# Next Generation Humidifiers from Cigar Oasis



## Merovius (Sep 11, 2013)

Just read about the updated humidifiers from Cigar Oasis on HALFWHEEL a few days ago. The cigar review blog said they were coming out in Feb but it looks like they're already available.

The Next Generation! Cigar Oasis

Anyone have any experience with these?

I'm considering doing a Wineador and I think the Plus would be perfect.


----------



## elricfate (Mar 2, 2013)

That's just information, not products for sale right now though.


----------



## Merovius (Sep 11, 2013)

elricfate said:


> That's just information, not products for sale right now though.


Ahh yeah youre right. Guess I was a bit hasty trying to get out the door earlier, saw the "Buy US" link and figured they were ready.

Cigar Humidifiers : PLUS Cigar Oasis

Only an option for notify, not purchase. What do you think though? I think what they really need is a 3 year warranty because Ive heard that they fail quite often.


----------



## elricfate (Mar 2, 2013)

I was intrigued when the rep for Cigar Oasis came and posted the initial information in the forums (it might be buried now) -- I still am not seeing the specs for the devices, just some vague descriptions which do me no good. I'm specifications oriented and need to know how expandable my stuff is, or at least what it can actually handle. 

As for the failure rate, I've heard mixed anecdotes from "mine has been going fine for the last five years" to "mine failed within three months" -- it seems to be hit or miss. Maybe with the new gen devices we won't have those problems?

The only reason I'm even remotely interested in one of the new ones is for the ability to remotely monitor and/or remotely control humidity level in my wineador.
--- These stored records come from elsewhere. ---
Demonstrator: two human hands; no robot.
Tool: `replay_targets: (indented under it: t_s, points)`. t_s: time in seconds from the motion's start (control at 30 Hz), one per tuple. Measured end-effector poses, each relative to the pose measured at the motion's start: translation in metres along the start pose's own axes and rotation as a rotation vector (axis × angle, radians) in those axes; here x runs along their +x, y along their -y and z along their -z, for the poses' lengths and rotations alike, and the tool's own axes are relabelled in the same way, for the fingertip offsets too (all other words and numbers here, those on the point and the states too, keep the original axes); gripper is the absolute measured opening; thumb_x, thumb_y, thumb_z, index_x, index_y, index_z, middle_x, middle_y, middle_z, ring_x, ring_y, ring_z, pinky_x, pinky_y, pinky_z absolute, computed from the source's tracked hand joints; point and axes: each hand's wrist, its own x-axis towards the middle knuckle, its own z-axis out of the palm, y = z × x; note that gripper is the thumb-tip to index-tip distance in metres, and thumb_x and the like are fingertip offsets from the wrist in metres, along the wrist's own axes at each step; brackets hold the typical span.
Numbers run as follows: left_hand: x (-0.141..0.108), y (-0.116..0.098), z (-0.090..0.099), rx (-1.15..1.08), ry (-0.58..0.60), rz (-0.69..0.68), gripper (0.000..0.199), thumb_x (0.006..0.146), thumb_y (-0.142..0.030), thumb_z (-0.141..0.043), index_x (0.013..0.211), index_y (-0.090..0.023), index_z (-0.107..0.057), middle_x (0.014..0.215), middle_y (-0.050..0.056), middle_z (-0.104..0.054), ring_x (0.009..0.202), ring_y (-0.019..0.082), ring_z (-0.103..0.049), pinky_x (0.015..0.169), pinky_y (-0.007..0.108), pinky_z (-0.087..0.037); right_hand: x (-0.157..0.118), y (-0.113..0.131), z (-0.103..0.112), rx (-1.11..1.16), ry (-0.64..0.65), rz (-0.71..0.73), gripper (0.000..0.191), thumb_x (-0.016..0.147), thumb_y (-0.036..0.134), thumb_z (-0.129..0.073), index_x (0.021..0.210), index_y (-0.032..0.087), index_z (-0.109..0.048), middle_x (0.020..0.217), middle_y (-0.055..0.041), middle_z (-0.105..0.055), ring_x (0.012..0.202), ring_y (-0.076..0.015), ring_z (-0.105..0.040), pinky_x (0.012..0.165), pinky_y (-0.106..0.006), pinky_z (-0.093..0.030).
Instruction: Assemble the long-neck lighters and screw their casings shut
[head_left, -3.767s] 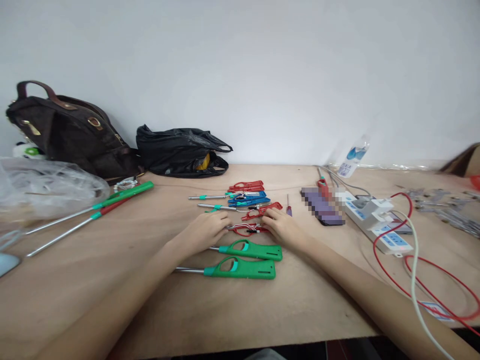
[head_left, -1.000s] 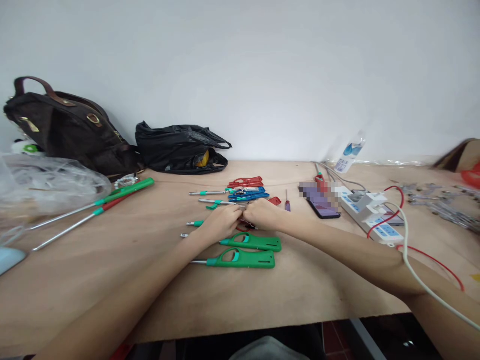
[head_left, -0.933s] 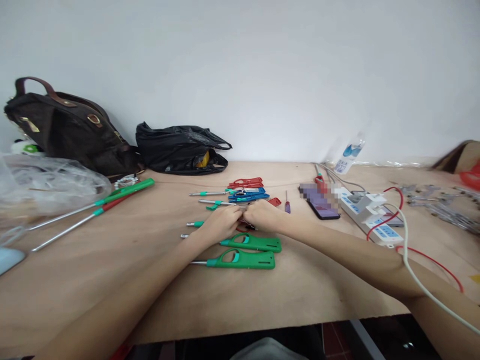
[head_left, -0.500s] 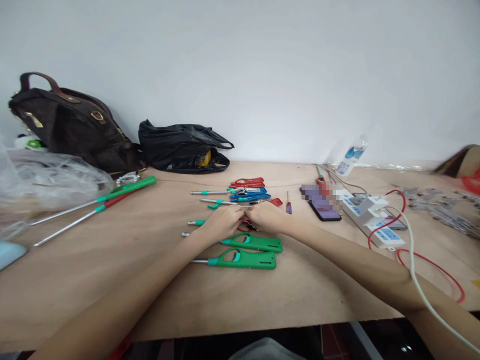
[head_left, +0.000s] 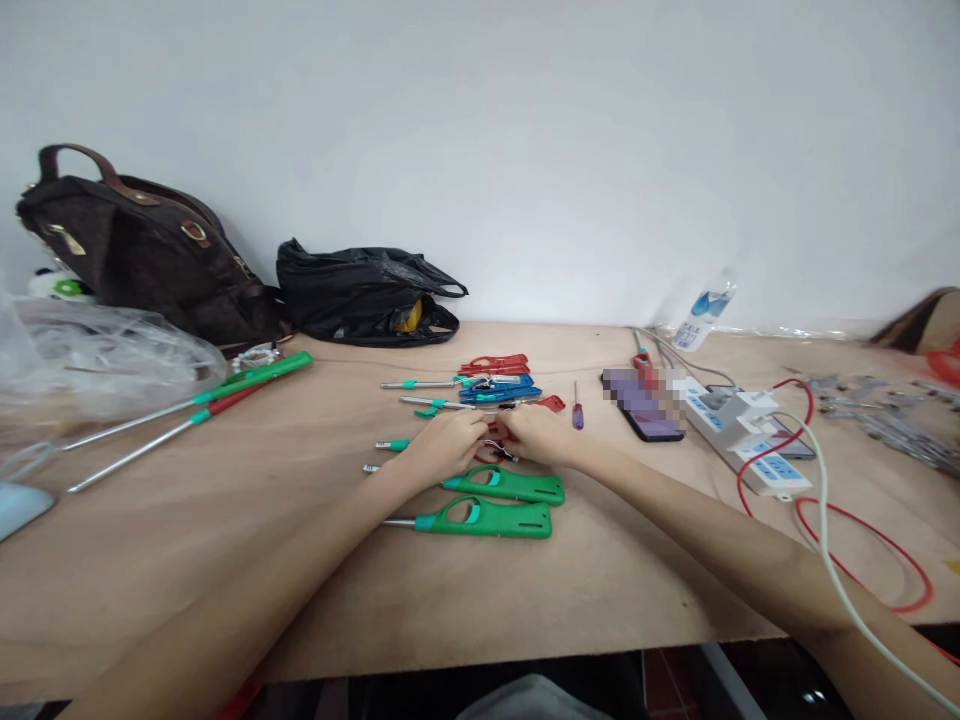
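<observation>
My left hand (head_left: 450, 442) and my right hand (head_left: 532, 434) are close together at the middle of the table, both with closed fingers. What they pinch is too small and hidden to name. Small red and dark wires (head_left: 499, 452) show just below the fingers. Nearer to me lie two green lighters (head_left: 517, 487) (head_left: 510, 519) with metal tubes pointing left. Beyond the hands are opened blue lighter halves (head_left: 499, 390) and red ones (head_left: 493, 366). A small purple-handled screwdriver (head_left: 577, 414) lies to the right of my right hand.
At the back left stand a dark bag (head_left: 150, 260) and a black plastic bag (head_left: 367, 295). Long lighters (head_left: 255, 374) lie at left. To the right are a phone (head_left: 645, 410), a power strip (head_left: 757, 450) with looping cables, a bottle (head_left: 705, 312) and metal parts (head_left: 900, 420).
My right hand has shifted very slightly, opening a small gap between the hands. The red cable at the right has moved a little. Everything else looks still.
</observation>
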Motion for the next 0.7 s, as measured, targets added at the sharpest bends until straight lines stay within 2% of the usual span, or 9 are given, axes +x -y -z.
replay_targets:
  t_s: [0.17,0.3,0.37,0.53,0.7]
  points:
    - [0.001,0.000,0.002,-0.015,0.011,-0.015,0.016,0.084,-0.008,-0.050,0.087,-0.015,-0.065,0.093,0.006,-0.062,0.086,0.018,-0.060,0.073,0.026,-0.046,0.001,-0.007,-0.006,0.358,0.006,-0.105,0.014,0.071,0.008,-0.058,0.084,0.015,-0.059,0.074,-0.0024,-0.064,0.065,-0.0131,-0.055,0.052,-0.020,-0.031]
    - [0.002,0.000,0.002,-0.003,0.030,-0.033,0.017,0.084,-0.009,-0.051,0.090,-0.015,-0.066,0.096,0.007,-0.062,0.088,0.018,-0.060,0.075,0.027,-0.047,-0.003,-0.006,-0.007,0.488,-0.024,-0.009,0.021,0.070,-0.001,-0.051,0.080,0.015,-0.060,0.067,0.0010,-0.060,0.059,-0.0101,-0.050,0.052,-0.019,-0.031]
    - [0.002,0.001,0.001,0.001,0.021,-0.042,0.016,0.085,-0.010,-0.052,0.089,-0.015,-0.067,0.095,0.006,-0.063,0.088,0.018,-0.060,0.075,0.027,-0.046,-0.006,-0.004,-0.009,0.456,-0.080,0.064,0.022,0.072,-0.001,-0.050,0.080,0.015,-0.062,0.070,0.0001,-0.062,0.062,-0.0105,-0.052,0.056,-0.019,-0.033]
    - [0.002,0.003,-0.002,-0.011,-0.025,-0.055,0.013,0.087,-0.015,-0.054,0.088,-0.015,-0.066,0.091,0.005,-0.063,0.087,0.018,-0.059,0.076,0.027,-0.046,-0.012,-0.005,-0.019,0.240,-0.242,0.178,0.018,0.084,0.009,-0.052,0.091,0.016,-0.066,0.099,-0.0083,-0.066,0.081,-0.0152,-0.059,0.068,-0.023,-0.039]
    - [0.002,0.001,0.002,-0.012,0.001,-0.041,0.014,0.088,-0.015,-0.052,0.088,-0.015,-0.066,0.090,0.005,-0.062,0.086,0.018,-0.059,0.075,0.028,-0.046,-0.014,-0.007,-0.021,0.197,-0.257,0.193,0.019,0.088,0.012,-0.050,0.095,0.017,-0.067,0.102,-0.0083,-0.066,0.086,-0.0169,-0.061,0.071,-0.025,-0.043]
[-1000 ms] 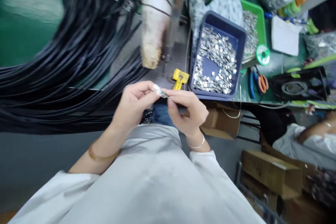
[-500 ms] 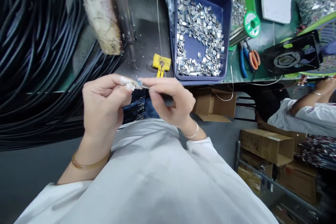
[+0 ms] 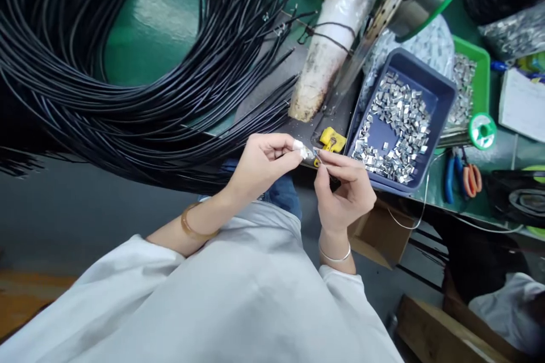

Otherwise it's meh for me.


----------



## CheapHumidors (Aug 30, 2007)

elricfate said:


> I was intrigued when the rep for Cigar Oasis came and posted the initial information in the forums (it might be buried now) -- I still am not seeing the specs for the devices, just some vague descriptions which do me no good. I'm specifications oriented and need to know how expandable my stuff is, or at least what it can actually handle.
> 
> .


What kind of specs are you looking for? The chief designer came by a few months ago to show me the new products and gave me a specs sheet.


----------



## elricfate (Mar 2, 2013)

CheapHumidors said:


> What kind of specs are you looking for? The chief designer came by a few months ago to show me the new products and gave me a specs sheet.


Awesome.

1) CFM of the fan
2) Functionality of Micro-USB ports
3) Wifi Module compatibility (G, N, WEP, WPA, WPA2, AES, TKIP, etc)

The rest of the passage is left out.